● Task statement:
Images are not wanted; transcribe the rest of the listing exactly.

►

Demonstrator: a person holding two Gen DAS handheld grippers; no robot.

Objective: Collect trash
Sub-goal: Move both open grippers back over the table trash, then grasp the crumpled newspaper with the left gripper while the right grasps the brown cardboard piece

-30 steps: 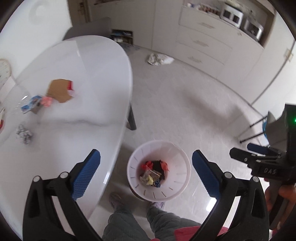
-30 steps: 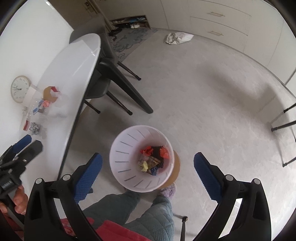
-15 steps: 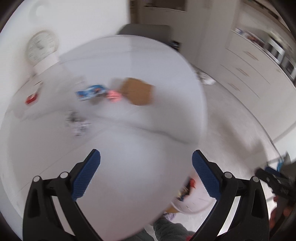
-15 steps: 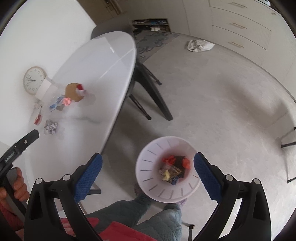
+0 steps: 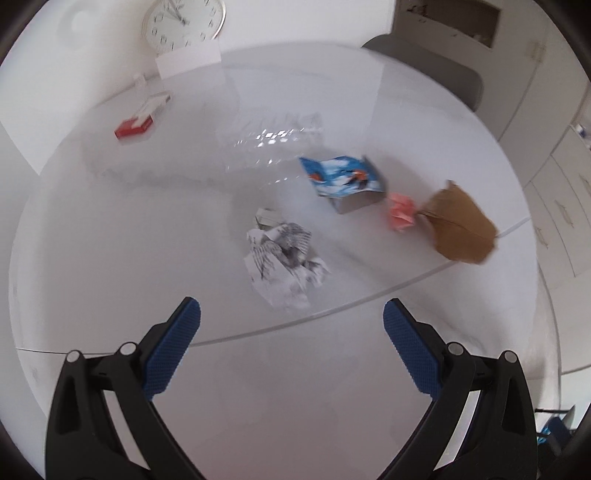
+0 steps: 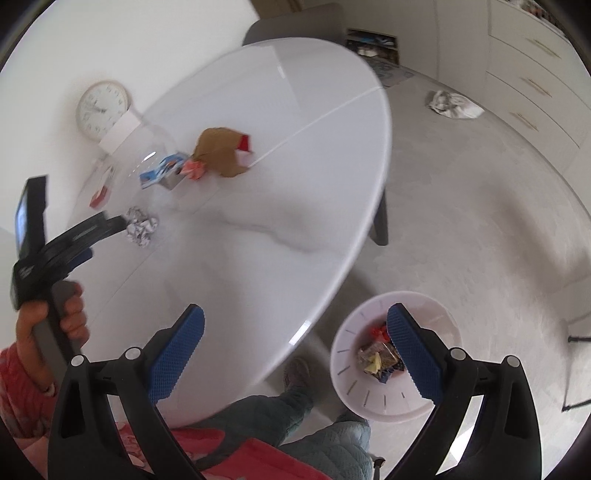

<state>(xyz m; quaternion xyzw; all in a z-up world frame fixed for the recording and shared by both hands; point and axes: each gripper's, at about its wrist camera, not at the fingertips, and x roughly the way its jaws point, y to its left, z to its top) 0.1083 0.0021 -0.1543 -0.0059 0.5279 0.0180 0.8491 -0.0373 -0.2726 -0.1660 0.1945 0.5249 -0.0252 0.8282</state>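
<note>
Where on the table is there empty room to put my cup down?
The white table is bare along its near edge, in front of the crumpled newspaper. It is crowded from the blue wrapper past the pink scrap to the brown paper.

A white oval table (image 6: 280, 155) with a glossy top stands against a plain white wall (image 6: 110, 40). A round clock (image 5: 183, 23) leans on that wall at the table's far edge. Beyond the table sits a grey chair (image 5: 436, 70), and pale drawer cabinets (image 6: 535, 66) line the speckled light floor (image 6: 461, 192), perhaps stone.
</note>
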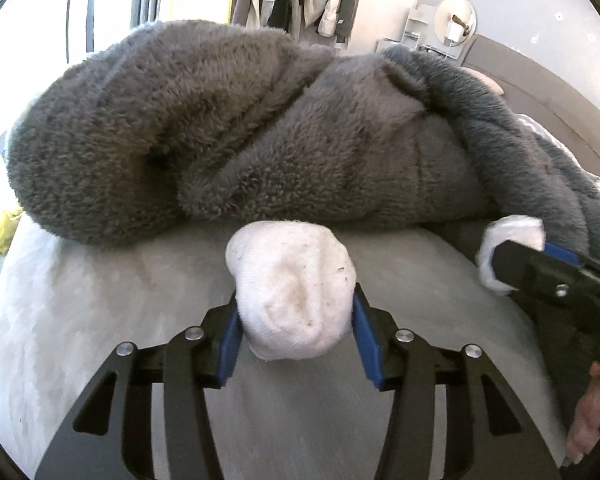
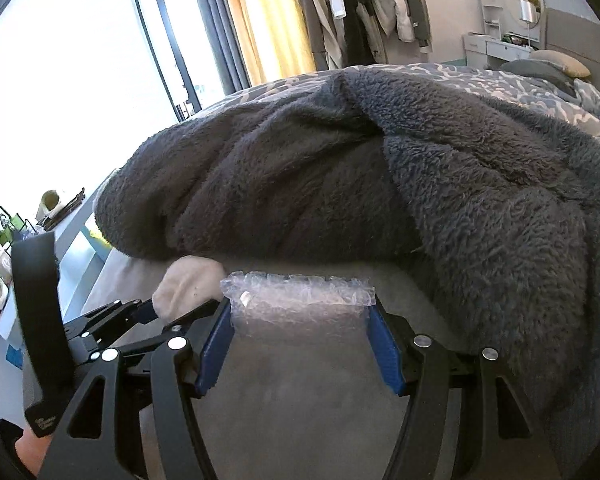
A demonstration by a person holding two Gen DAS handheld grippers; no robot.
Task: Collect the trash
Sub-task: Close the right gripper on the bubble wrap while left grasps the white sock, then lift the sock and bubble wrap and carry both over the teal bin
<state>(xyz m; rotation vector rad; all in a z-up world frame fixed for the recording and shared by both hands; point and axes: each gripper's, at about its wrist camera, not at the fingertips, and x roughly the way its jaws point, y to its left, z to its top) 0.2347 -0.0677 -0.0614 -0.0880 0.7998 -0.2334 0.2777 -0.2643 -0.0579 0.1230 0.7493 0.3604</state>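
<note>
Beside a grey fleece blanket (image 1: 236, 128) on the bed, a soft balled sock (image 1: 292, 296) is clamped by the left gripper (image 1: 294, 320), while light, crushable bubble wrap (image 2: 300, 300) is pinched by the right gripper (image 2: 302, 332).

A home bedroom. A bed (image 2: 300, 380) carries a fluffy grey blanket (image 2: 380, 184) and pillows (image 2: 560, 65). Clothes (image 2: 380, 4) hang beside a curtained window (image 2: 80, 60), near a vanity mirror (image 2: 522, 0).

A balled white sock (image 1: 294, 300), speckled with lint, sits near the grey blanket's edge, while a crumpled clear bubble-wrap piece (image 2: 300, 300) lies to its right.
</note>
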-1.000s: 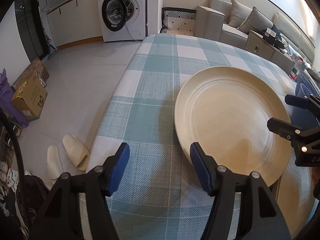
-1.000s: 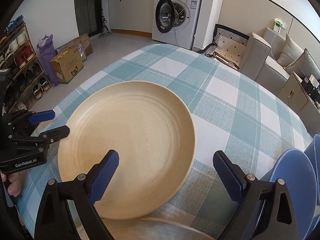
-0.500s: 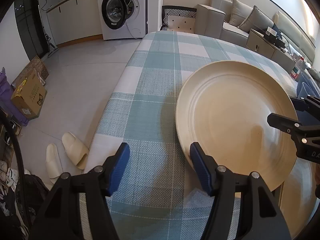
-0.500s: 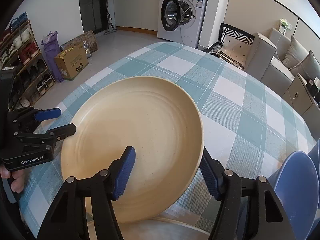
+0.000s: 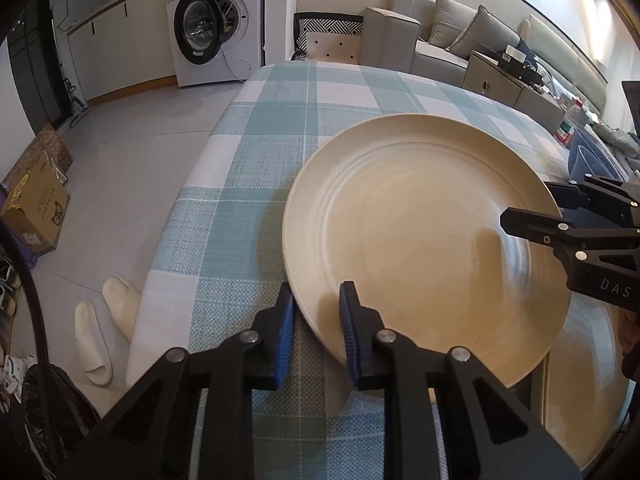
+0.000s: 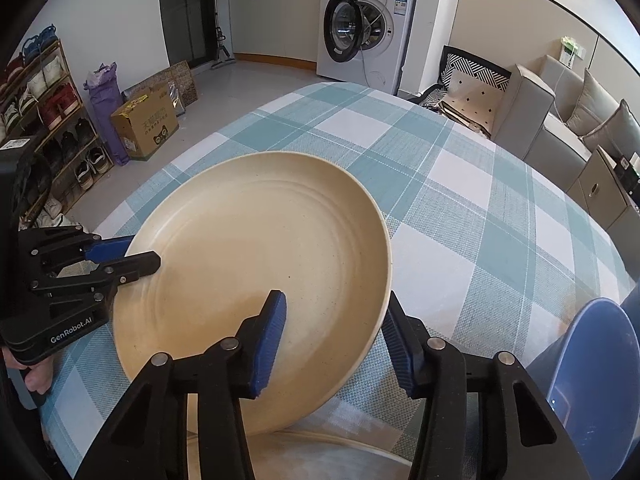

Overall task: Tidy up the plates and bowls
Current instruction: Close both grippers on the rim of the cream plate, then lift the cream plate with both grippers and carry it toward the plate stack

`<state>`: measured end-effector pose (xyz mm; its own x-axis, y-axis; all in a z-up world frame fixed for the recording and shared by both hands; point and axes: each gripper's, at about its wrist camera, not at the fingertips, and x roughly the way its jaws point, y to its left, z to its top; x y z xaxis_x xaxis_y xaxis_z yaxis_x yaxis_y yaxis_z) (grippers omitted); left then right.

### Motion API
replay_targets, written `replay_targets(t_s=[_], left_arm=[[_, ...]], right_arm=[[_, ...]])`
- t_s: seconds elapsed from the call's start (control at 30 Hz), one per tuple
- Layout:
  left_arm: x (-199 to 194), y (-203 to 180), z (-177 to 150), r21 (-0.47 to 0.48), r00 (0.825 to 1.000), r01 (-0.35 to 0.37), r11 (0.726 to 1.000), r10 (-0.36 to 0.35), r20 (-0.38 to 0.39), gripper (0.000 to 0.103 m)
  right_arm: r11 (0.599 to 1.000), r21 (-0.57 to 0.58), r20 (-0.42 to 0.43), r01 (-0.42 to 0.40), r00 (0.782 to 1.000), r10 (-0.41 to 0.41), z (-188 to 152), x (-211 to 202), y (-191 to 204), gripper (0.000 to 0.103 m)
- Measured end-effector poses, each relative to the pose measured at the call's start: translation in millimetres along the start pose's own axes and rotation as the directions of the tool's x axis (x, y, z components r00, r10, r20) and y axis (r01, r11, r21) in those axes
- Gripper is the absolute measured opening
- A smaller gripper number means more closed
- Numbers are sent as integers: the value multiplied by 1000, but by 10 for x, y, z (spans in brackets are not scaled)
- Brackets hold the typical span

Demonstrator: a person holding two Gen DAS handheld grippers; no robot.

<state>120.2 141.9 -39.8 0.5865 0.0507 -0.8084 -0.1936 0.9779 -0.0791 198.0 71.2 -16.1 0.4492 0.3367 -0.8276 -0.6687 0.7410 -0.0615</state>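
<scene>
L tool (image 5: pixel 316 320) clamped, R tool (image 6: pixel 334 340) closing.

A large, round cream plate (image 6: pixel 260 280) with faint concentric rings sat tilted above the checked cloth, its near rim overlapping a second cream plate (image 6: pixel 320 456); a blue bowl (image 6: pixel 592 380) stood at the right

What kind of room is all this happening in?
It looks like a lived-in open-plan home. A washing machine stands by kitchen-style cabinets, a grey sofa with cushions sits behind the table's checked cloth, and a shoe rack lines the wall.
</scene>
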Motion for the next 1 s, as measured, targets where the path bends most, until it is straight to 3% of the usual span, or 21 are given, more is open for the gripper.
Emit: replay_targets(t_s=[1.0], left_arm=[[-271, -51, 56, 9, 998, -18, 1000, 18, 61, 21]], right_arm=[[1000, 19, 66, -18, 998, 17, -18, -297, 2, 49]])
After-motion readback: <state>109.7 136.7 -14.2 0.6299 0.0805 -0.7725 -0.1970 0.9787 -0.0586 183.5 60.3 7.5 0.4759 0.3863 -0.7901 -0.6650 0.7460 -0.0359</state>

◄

● Exercise result:
Demonstrator: a person holding two Gen DAS handheld grippers; no robot.

Objective: Collect trash
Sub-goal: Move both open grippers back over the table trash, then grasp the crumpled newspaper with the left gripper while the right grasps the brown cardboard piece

-30 steps: 
-30 steps: 
-15 steps: 
-15 steps: 
+0 steps: 
+0 steps: 

<state>(xyz m; quaternion xyzw; all in a z-up world frame fixed for the recording and shared by both hands; point and axes: each gripper's, at about its wrist camera, not at the fingertips, and x roughly the way its jaws point, y to its left, z to its top) 0.1083 0.0021 -0.1543 -0.0059 0.5279 0.0180 0.8491 -0.0373 -0.2726 -0.1660 0.1945 0.5249 -0.0252 0.8282</state>
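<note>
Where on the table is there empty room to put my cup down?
The white table is bare along its near edge, in front of the crumpled newspaper. It is crowded from the blue wrapper past the pink scrap to the brown paper.

A white oval table (image 6: 280, 155) with a glossy top stands against a plain white wall (image 6: 110, 40). A round clock (image 5: 183, 23) leans on that wall at the table's far edge. Beyond the table sits a grey chair (image 5: 436, 70), and pale drawer cabinets (image 6: 535, 66) line the speckled light floor (image 6: 461, 192), perhaps stone.
</note>
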A demonstration by a person holding two Gen DAS handheld grippers; no robot.
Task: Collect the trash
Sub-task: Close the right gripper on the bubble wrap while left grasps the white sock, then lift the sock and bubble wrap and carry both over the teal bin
<state>(xyz m; rotation vector rad; all in a z-up world frame fixed for the recording and shared by both hands; point and axes: each gripper's, at about its wrist camera, not at the fingertips, and x roughly the way its jaws point, y to its left, z to its top) 0.2347 -0.0677 -0.0614 -0.0880 0.7998 -0.2334 0.2777 -0.2643 -0.0579 0.1230 0.7493 0.3604</state>
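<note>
Beside a grey fleece blanket (image 1: 236, 128) on the bed, a soft balled sock (image 1: 292, 296) is clamped by the left gripper (image 1: 294, 320), while light, crushable bubble wrap (image 2: 300, 300) is pinched by the right gripper (image 2: 302, 332).

A home bedroom. A bed (image 2: 300, 380) carries a fluffy grey blanket (image 2: 380, 184) and pillows (image 2: 560, 65). Clothes (image 2: 380, 4) hang beside a curtained window (image 2: 80, 60), near a vanity mirror (image 2: 522, 0).

A balled white sock (image 1: 294, 300), speckled with lint, sits near the grey blanket's edge, while a crumpled clear bubble-wrap piece (image 2: 300, 300) lies to its right.
</note>
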-1.000s: 
-1.000s: 
-0.500s: 
-0.500s: 
+0.000s: 
+0.000s: 

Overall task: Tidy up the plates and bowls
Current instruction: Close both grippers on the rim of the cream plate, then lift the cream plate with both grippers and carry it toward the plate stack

`<state>`: measured end-effector pose (xyz mm; its own x-axis, y-axis; all in a z-up world frame fixed for the recording and shared by both hands; point and axes: each gripper's, at about its wrist camera, not at the fingertips, and x roughly the way its jaws point, y to its left, z to its top; x y z xaxis_x xaxis_y xaxis_z yaxis_x yaxis_y yaxis_z) (grippers omitted); left then right.

### Motion API
replay_targets, written `replay_targets(t_s=[_], left_arm=[[_, ...]], right_arm=[[_, ...]])`
- t_s: seconds elapsed from the call's start (control at 30 Hz), one per tuple
- Layout:
  left_arm: x (-199 to 194), y (-203 to 180), z (-177 to 150), r21 (-0.47 to 0.48), r00 (0.825 to 1.000), r01 (-0.35 to 0.37), r11 (0.726 to 1.000), r10 (-0.36 to 0.35), r20 (-0.38 to 0.39), gripper (0.000 to 0.103 m)
  right_arm: r11 (0.599 to 1.000), r21 (-0.57 to 0.58), r20 (-0.42 to 0.43), r01 (-0.42 to 0.40), r00 (0.782 to 1.000), r10 (-0.41 to 0.41), z (-188 to 152), x (-211 to 202), y (-191 to 204), gripper (0.000 to 0.103 m)
- Measured end-effector poses, each relative to the pose measured at the call's start: translation in millimetres along the start pose's own axes and rotation as the directions of the tool's x axis (x, y, z components r00, r10, r20) and y axis (r01, r11, r21) in those axes
- Gripper is the absolute measured opening
- A smaller gripper number means more closed
- Numbers are sent as integers: the value multiplied by 1000, but by 10 for x, y, z (spans in brackets are not scaled)
- Brackets hold the typical span

Demonstrator: a person holding two Gen DAS handheld grippers; no robot.

<state>120.2 141.9 -39.8 0.5865 0.0507 -0.8084 -0.1936 0.9779 -0.0791 198.0 71.2 -16.1 0.4492 0.3367 -0.8276 -0.6687 0.7410 -0.0615</state>
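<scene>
L tool (image 5: pixel 316 320) clamped, R tool (image 6: pixel 334 340) closing.

A large, round cream plate (image 6: pixel 260 280) with faint concentric rings sat tilted above the checked cloth, its near rim overlapping a second cream plate (image 6: pixel 320 456); a blue bowl (image 6: pixel 592 380) stood at the right

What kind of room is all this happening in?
It looks like a lived-in open-plan home. A washing machine stands by kitchen-style cabinets, a grey sofa with cushions sits behind the table's checked cloth, and a shoe rack lines the wall.
</scene>
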Motion for the next 1 s, as measured, targets where the path bends most, until it is straight to 3% of the usual span, or 21 are given, more is open for the gripper.
Emit: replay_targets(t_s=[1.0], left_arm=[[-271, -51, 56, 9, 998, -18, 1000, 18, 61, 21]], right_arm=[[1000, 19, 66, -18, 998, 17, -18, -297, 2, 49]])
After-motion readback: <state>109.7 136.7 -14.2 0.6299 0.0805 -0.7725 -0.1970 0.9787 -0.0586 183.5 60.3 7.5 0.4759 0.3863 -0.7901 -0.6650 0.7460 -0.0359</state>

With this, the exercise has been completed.